Barbarian, (edited )
@Barbarian@sh.itjust.works avatar

When it comes to distros, I am a boring man with a boring POV: I just want the thing to work with as little fuss as possible. Consequently, I’m on Kubuntu. KDE is rock solid, and Ubuntu is what I’m used to.

If/when my OS ever breaks down hard enough to reinstall, I’ll probably install Fedora Workstation.

blotz,
@blotz@lemmy.world avatar

Oh god so many notifications. My inbox is flooded. I only expected like 20 replies Lol

KISSmyOS, (edited )

You asked a distro question on linux@lemmy.ml .
This is to be expected.

8Bitz0,

Not only that, you asked for their opinions.

dan,
@dan@upvote.au avatar

The only way they would have gotten more replies is if they had posted “I’m thinking of switching to Ubuntu. What do you think?”

Pat,

OpenSUSE Tumbleweed. It's been great having a rolling release distro that I don't have to worry about breaking with updates

schnurrito,

Debian testing. Seriously. That is reasonably easy to install and configure unlike Arch or Gentoo, but doesn’t come with “user friendly” corporate crap like Ubuntu and its derivatives.

dan,
@dan@upvote.au avatar

I used Debian testing on my production servers for a long time. They say not to use it in production, but even as a “testing” release it’s still more stable than some other distros.
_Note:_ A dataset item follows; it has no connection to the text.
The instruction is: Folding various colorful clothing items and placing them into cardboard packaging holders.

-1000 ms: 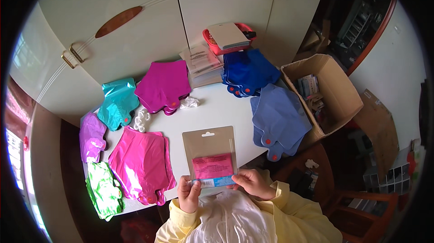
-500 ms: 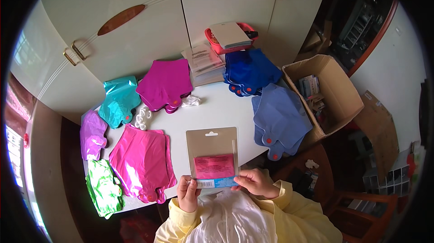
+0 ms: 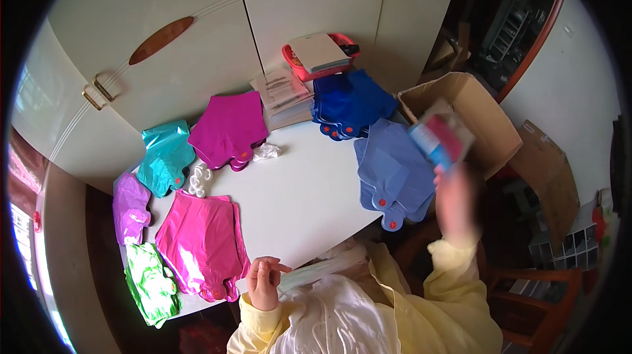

I use Debian stable on all my servers now, though (except for my home server which runs Unraid). I don’t have time to keep a rolling build up-to-date like I used to.

pchem,

Despite the memes, Arch isn’t that hard to install nowadays. The Wiki is stellar and archinstall is a thing (as well as EndeavourOS).

But Debian testing is a fine choice as well, of course.

ExLisper,

I tried arch once and Netflix and my printer didn’t work. Doesn’t it use some alternative c library or something?

pchem,

No. Both CUPS and Netflix work perfectly fine for me on Arch.

You’re probably confusing it with Alpine.

ExLisper,

Yes, that’s exactly what I’m doing.

AutVincamAutPeriam,

I’ve been using Mint Cinnamon for a while now. It runs beautifully with fewer firmware issues than Ubuntu on my XPS. Even though it shipped with Ubuntu.

ultra,

After using NixOS, I don’t think I could go back to a regular distro. At the very least, maybe debian with the nix package manager

catguy,
@catguy@mastodon.social avatar

@ultra @blotz is it really that good

GenesisJones,

A Chevy volt. Turns out gm figured out that a PHEV is a great idea 12 years ago

caseyweederman,

What kinda rpms you getting on that

onlinepersona,
  1. It probably uses apks.
GenesisJones,

Not sure, just realized this is a computer post lol

If you want mpg it’s anywhere from 75 to 130mpg per tank of gas.

caseyweederman,

Haha, welcome. rpm was just the first vaguely-car-sounding Linux term I could think of.

GenesisJones,

What is rpms in Linux? I just lurk on /all so I see a ton of Linux stuff that I don’t understand haha

caseyweederman,

RedHat Package Manager. It’s also the file extension for their packages, so you’ll see stuff like firefox_nightly.rpm

Shihab,

Fedora is what keep getting back to every time I get distro hopping fever. Either gnome or KDE It’s wonderful!